Vielleicht sollte ich es anders angehen. Ich schreibe ja nicht „nur“ den Blog. Ich führe einen Haushalt (allerdings unterstützt) und ich kümmere mich um eine behinderte Person, meinen Mann (auch unterstützt). Das ist doch eigentlich selbstverständlich, wir sind immerhin seit 1959 verheiratet. Aber bin ich daher aufgrund dessen noch nützlich? Jedenfalls lässt sich diese Art von Nutzen nicht in Zahlen ausdrücken.
Ist dieser Nutzen nun ein
- Utilitaristischer oder funktionaler Nutzen ist ein problemlösender Nutzen in der klassischen ökonomischen Theorie, wobei der Wert eines Produktes durch seinen utilitaristischen Wert bestimmt wird. Der ökonomische Nutzen ergibt sich aus dem Preis-Leistungs-Verhältnis.

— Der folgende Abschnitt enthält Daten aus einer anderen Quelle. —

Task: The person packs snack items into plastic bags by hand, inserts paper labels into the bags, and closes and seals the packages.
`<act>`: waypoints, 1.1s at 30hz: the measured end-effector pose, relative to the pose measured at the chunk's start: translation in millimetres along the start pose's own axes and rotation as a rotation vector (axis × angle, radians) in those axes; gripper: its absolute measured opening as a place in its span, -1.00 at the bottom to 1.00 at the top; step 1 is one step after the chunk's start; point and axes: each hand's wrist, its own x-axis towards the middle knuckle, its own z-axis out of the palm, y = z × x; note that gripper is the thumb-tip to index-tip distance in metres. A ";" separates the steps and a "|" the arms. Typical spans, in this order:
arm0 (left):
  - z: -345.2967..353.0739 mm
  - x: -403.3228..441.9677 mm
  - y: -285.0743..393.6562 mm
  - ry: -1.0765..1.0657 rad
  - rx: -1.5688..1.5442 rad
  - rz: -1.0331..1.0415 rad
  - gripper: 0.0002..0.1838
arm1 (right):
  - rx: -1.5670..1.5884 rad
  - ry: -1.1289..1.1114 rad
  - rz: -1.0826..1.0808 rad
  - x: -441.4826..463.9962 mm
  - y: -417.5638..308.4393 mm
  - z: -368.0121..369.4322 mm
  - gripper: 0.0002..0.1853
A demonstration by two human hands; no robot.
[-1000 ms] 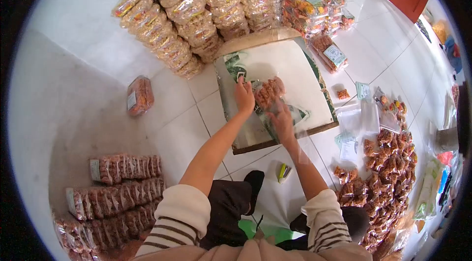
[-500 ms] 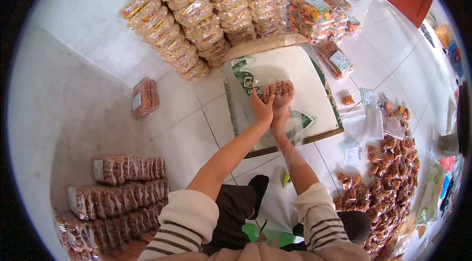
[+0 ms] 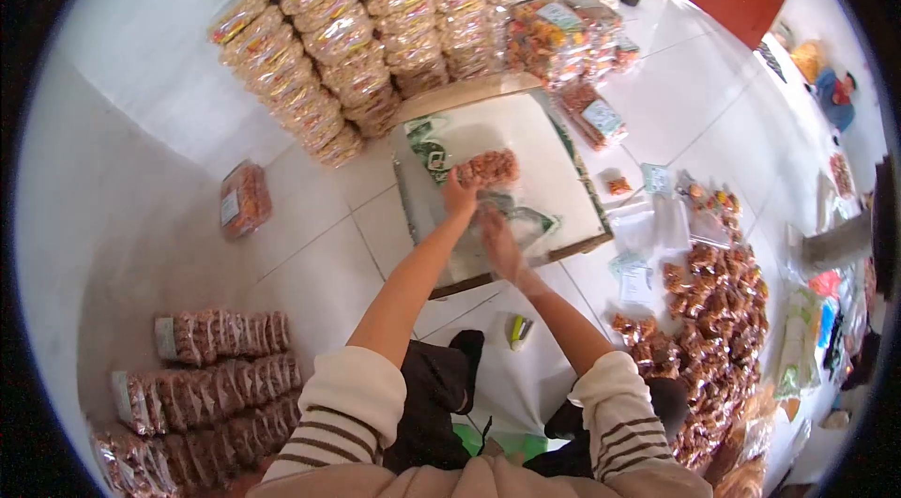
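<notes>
The snack bag (image 3: 490, 168) lies mid-tabletop (image 3: 549, 160), the left hand (image 3: 459, 197) at its left end, grip unclear; the right hand (image 3: 499, 243) is too blurred to read. A hasty tug could skid the bag toward the near edge.

Bright, cool light falls from the right side, washing the white floor tiles (image 3: 657, 113) pale with a glossy sheen, while the lower left wall (image 3: 141, 245) sits in soft grey shadow. The wide lens bows straight lines and darkens the picture's rim to black; the right hand (image 3: 499, 240) smears with motion blur, and small items at the far right look soft.
</notes>
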 end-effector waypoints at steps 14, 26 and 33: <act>43.7 -156.1 165.5 -0.198 0.208 0.900 -0.42 | -0.702 -0.423 0.271 -149.0 -146.4 -252.7 -0.63; 115.6 -299.3 194.2 -0.791 0.344 1.244 -0.53 | -0.514 0.324 0.787 -263.8 -200.9 -433.2 -0.52; 194.0 -312.6 129.3 -0.969 0.438 1.025 -0.70 | -0.707 0.147 0.935 -354.3 -108.3 -439.8 -0.64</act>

- Hedonistisch-sinnlicher Nutzen: er beschreibt das Potenzial eines Produktes, den Konsumenten bei seiner Verwendung Freude, Vergnügen und Spaß erleben zu lassen. Er fokussiert sich auf individuelle, persönlichkeitsbezogene und damit emotionale Prozesse eines Käufers.
- Symbolischer Nutzen (Geltungsnutzen): Produkte können auch als Mittel zum Ausdruck oder zur Verstärkung der eigenen Identität verwendet werden (Statussymbol). Das Produkt vermittelt für den Käufer Prestige, Identifikation, Gruppenzugehörigkeit, Selbstverwirklichung und Erlebniswert?
Jedenfalls ist trotz allen Gewinnstrebens unsere Gesellschaft noch soweit solidarisch, dass nach erbrachter beruflicher Arbeitsleistung diesem Menschen eine Pension gezahlt wird, die sein/ihr Auskommen sichern soll. Also sind wir eigentlich noch nicht bei der Frage angekommen, ob man im Alter noch nützlich ist. Dennoch erbringen viele Menschen gerade in dieser Lebensphase viele Leistungen – unentgeltlich, sei es in der Familie oder auch im gesellschaftlichen Umfeld. Wie ginge es all den NGOs, wenn nicht die vielen Freiwilligen zur Verfügung stünden. Wie ginge es unseren Enkelkindern, wenn nicht die Omas einspringen, wenn beide Eltern berufstätig sind.
Also nach all den Überlegungen glaube ich nicht, auch wenn ich schon lange lebe, dass ich bereits unnütz bin. Und selbst wenn ich’s wäre, würde ich noch gerne weiterleben!